In numerical relativity, the preferred gauge is the so-called "3+1 decomposition", based on the ADM formalism. In this decomposition, metric is written in the form

$ds^{2}\,=(-N+N^{i}N^{j}\gamma _{ij})dt^{2}+2N^{i}\gamma _{ij}dtdx^{j}+\gamma _{ij}dx^{i}dx^{j}$ , where $i,j=1\dots 3\,.$

$N$  and $N^{i}$  are functions of spacetime coordinates and can be chosen arbitrarily in each point. The remaining physical degrees of freedom are contained in $\gamma _{ij}$ , which represents the Riemannian metric on 3-hypersurfaces $t=const$ . For example, a naive choice of $N=1$ , $N_{i}=0$ , would correspond to a so-called synchronous coordinate system: one where t-coordinate coincides with proper time for any comoving observer (particle that moves along a fixed $x^{i}$  trajectory.)

Once equations of state are chosen and the gauge is fixed, the complete set of equations can be solved for. Unfortunately, even in the simplest case of gravitational field in the vacuum ( vanishing stress–energy tensor ), the problem turns out too complex to be exactly solvable. To get physical results, we can either turn to numerical methods; try to find exact solutions by imposing symmetries; or try middle-ground approaches such as perturbation methods or linear approximations of the Einstein tensor.

## Exact solutions

Exact solutions are Lorentz metrics that are conformable to a physically realistic stress–energy tensor and which are obtained by solving the EFE exactly in closed form.

## Non-exact solutions

Those solutions that are not exact are called non-exact solutions. Such solutions mainly arise due to the difficulty of solving the EFE in closed form and often take the form of approximations to ideal systems. Many non-exact solutions may be devoid of physical content, but serve as useful counterexamples to theoretical conjectures.

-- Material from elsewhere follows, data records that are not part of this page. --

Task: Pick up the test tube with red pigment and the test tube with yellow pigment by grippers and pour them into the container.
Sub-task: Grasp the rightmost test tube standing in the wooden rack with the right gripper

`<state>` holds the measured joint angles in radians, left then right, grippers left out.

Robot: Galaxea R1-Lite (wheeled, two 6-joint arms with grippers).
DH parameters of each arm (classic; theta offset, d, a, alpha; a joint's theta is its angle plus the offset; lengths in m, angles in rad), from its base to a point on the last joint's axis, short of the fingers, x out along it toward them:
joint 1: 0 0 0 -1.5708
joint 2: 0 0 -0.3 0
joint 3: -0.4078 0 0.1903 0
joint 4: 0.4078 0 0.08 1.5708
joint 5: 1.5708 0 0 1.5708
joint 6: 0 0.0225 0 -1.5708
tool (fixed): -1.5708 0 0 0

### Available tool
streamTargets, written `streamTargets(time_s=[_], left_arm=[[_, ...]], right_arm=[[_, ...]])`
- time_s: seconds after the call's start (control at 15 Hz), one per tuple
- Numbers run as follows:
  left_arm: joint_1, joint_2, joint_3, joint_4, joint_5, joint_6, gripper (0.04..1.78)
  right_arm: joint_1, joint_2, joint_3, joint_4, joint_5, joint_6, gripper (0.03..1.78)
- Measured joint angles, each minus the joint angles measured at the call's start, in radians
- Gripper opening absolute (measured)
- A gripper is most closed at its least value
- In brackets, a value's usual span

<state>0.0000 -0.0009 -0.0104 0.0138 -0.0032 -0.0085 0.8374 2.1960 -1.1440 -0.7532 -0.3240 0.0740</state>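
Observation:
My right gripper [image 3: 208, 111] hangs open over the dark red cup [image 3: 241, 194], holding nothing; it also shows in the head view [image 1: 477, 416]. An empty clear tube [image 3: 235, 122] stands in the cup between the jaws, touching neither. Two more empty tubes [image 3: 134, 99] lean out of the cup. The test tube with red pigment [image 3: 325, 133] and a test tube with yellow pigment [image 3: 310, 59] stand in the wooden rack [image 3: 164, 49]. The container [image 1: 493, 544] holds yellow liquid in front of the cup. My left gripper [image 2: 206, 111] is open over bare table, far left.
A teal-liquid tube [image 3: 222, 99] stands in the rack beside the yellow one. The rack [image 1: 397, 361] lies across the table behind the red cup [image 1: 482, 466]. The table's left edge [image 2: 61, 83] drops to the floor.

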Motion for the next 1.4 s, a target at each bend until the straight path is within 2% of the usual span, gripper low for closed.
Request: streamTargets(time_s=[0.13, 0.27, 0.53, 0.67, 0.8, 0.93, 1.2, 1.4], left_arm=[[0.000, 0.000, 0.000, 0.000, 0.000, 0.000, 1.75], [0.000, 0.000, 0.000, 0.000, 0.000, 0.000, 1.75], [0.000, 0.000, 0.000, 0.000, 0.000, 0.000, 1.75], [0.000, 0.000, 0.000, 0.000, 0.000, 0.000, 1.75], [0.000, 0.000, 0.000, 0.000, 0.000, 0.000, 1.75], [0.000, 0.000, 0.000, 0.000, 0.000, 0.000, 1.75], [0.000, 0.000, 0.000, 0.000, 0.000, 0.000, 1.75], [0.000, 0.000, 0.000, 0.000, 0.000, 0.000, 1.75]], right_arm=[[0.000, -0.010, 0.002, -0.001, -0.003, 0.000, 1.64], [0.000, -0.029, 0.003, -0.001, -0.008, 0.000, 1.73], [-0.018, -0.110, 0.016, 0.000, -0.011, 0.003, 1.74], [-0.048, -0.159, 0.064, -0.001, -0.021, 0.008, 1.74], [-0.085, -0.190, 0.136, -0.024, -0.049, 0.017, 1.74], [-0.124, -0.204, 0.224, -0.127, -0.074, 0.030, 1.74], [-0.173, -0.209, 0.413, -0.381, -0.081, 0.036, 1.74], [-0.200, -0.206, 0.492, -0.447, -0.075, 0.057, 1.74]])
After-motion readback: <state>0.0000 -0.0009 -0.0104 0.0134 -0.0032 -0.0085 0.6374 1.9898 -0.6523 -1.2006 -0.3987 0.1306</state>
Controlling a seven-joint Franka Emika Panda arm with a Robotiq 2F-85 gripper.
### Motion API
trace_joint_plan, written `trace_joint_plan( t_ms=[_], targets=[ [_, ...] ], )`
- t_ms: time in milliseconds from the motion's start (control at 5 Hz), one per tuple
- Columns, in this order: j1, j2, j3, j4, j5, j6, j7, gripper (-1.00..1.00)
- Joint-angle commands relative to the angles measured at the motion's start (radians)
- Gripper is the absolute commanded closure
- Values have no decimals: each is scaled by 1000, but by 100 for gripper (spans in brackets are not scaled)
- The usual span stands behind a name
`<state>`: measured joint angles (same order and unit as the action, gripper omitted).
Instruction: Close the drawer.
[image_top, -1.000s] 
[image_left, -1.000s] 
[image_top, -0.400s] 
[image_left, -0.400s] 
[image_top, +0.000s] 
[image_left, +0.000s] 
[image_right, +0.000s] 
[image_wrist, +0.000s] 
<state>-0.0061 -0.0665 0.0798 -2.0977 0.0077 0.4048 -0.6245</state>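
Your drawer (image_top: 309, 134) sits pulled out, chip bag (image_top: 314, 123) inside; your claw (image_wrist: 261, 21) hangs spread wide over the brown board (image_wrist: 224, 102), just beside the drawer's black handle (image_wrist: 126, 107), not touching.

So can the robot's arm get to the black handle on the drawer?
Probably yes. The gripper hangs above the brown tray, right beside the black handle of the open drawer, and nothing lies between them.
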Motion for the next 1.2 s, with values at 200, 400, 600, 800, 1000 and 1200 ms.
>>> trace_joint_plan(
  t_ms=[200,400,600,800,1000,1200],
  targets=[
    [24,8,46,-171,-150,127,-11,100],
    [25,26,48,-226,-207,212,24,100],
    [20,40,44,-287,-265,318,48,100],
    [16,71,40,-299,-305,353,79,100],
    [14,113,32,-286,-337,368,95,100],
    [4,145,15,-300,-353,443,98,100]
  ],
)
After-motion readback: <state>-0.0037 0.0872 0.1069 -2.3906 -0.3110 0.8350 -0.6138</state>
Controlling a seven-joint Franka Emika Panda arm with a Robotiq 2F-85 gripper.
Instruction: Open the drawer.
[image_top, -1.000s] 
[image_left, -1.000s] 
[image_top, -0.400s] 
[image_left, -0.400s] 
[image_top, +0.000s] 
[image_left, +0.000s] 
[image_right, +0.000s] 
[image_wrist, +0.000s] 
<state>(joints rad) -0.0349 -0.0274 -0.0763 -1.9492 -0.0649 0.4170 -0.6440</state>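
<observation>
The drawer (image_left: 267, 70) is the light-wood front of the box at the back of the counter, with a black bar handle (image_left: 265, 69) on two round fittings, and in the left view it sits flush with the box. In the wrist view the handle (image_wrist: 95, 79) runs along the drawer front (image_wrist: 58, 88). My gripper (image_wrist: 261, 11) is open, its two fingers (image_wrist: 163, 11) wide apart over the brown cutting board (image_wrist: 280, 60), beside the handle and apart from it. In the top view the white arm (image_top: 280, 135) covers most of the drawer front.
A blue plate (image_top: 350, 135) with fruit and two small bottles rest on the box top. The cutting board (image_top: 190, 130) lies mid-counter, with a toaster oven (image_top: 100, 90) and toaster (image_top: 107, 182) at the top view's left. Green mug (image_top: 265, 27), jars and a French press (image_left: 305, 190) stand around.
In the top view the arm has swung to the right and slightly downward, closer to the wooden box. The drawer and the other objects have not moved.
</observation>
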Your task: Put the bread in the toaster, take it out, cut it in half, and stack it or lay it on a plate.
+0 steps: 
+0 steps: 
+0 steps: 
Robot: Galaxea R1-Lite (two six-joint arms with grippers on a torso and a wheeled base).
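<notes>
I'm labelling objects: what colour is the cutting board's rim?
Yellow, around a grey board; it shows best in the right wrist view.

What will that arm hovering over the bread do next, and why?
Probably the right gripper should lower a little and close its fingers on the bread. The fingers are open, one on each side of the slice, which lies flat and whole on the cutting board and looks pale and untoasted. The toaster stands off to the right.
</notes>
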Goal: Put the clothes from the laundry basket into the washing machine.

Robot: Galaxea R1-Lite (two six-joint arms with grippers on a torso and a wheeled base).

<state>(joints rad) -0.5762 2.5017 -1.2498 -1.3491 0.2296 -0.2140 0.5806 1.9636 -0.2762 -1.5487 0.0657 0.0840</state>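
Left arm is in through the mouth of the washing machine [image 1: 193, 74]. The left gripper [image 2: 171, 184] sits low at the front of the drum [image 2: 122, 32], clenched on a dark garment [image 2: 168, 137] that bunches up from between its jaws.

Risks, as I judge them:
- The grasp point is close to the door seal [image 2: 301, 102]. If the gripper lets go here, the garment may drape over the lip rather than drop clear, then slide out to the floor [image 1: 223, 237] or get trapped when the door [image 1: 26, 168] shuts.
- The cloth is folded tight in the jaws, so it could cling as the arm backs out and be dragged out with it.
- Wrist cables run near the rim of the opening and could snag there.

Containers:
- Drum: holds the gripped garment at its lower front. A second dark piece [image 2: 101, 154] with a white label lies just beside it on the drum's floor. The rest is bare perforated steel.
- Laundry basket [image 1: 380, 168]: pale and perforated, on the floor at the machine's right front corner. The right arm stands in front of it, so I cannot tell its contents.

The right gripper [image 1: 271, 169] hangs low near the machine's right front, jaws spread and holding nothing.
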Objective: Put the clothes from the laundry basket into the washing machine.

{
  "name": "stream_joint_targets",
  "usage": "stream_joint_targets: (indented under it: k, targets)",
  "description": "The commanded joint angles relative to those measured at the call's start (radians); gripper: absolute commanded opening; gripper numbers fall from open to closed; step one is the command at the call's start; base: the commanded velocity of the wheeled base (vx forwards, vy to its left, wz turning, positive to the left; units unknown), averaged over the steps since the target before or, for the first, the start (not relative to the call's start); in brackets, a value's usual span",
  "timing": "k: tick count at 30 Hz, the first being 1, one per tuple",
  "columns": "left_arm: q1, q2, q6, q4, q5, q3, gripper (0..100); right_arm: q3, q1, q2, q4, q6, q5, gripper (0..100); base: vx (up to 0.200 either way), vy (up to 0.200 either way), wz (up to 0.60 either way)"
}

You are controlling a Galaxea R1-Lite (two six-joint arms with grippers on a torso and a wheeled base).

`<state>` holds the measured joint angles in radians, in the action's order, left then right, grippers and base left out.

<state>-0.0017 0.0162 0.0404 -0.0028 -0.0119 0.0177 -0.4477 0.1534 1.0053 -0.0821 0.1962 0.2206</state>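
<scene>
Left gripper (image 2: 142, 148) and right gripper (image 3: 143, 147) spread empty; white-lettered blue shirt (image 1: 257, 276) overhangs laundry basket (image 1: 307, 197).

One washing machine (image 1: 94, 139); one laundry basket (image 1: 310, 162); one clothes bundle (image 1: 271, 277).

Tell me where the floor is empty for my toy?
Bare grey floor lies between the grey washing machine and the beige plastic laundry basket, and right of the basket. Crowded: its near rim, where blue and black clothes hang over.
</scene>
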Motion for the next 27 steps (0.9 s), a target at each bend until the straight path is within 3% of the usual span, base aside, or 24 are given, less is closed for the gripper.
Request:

Al Momin argues that Kurt Gödel's solution to these equations do not describe our universe and are therefore approximations.

## Applications

There are practical as well as theoretical reasons for studying solutions of the Einstein field equations.

From a purely mathematical viewpoint, it is interesting to know the set of solutions of the Einstein field equations. Some of these solutions are parametrised by one or more parameters.